## Work request
Your task is to repeat exactly the lines below between the line holding "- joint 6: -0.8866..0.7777" and the line holding "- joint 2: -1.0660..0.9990", inclusive, and only those.

## Input
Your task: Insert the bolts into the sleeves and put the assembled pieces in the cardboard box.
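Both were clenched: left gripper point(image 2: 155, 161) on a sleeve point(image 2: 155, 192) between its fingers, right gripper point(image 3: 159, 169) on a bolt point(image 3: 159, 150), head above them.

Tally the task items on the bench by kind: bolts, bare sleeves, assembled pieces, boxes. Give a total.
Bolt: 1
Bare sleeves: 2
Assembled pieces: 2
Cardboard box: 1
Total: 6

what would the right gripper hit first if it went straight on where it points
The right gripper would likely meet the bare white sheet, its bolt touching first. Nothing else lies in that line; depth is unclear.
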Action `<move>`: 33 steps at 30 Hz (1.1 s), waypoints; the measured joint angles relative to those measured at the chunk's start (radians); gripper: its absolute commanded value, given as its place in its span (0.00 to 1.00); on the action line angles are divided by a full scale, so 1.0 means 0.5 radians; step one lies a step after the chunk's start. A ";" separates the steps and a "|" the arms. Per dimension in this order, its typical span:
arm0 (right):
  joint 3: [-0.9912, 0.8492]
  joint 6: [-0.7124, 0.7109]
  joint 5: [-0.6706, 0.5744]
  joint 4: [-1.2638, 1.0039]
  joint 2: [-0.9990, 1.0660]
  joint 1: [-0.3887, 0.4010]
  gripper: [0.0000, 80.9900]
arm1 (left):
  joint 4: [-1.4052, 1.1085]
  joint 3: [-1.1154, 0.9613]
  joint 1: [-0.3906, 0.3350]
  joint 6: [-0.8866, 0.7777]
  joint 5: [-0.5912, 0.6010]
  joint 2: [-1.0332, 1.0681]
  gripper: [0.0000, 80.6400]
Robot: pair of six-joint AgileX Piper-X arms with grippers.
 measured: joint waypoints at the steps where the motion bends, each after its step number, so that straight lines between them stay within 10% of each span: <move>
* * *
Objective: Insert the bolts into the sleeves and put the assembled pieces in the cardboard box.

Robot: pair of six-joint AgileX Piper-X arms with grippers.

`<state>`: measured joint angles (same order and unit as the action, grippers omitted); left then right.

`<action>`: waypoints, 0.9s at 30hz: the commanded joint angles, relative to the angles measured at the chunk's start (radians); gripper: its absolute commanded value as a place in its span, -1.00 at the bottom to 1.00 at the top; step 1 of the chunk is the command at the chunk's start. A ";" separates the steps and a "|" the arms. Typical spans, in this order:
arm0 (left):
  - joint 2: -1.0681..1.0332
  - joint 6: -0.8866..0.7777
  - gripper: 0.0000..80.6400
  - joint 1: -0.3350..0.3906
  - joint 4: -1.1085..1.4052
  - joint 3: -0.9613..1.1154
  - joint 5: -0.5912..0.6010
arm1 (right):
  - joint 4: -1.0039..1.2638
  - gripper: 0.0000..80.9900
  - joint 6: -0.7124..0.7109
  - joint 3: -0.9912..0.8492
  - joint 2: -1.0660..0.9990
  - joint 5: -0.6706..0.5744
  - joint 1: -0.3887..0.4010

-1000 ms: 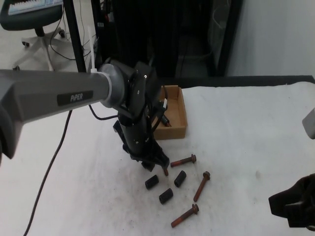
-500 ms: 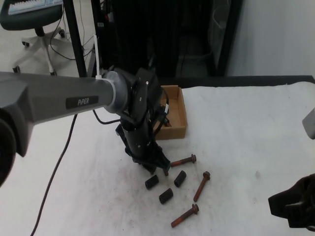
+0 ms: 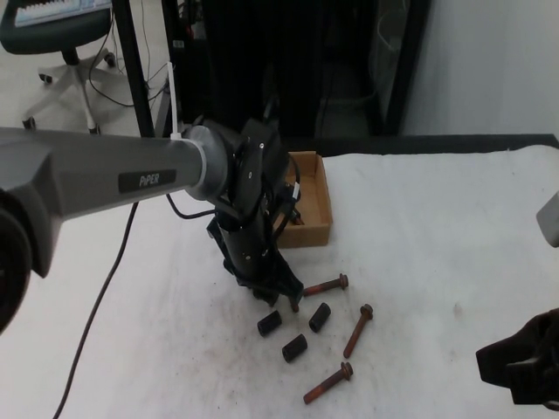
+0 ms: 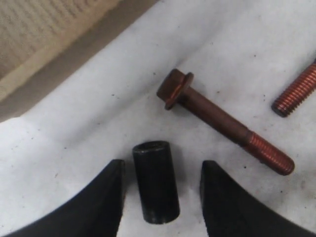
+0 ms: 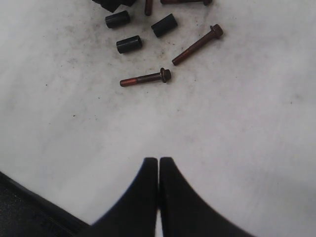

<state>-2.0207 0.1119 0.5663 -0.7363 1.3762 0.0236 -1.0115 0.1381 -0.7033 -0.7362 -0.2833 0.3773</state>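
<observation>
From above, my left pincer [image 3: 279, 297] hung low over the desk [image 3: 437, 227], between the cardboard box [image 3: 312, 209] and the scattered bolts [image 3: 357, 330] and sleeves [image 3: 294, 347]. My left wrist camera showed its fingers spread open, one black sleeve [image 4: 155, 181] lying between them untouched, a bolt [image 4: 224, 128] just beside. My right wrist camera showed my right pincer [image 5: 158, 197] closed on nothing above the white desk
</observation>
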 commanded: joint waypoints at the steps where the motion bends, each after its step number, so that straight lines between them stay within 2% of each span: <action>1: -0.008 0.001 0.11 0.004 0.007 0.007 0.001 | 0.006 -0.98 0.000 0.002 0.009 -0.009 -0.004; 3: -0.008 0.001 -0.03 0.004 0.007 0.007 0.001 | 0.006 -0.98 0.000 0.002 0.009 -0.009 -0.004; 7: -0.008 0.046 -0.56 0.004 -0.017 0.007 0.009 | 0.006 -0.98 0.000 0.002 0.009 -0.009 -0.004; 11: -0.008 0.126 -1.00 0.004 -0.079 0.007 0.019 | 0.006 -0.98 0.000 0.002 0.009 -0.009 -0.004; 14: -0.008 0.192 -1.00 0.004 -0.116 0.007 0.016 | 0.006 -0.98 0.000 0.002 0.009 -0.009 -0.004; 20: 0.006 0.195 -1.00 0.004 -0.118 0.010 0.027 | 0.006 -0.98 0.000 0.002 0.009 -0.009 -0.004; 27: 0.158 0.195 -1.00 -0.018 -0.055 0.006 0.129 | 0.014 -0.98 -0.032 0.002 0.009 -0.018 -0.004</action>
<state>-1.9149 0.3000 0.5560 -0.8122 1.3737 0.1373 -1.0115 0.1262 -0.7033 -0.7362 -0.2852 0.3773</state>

## Result of the exercise
  - joint 6: -0.8866..0.7777
  - gripper: 0.0000..80.6400
  - joint 1: -0.3350..0.3906
  - joint 4: -1.1085..1.4052
  - joint 3: -0.9613..1.1154
  - joint 5: -0.5912..0.6010
arm1 (right):
  - joint 4: -1.0039..1.2638
  - gripper: 0.0000..80.9900
  - joint 6: -0.7124..0.7109
  - joint 3: -0.9912..0.8492
  - joint 2: -1.0660..0.9990

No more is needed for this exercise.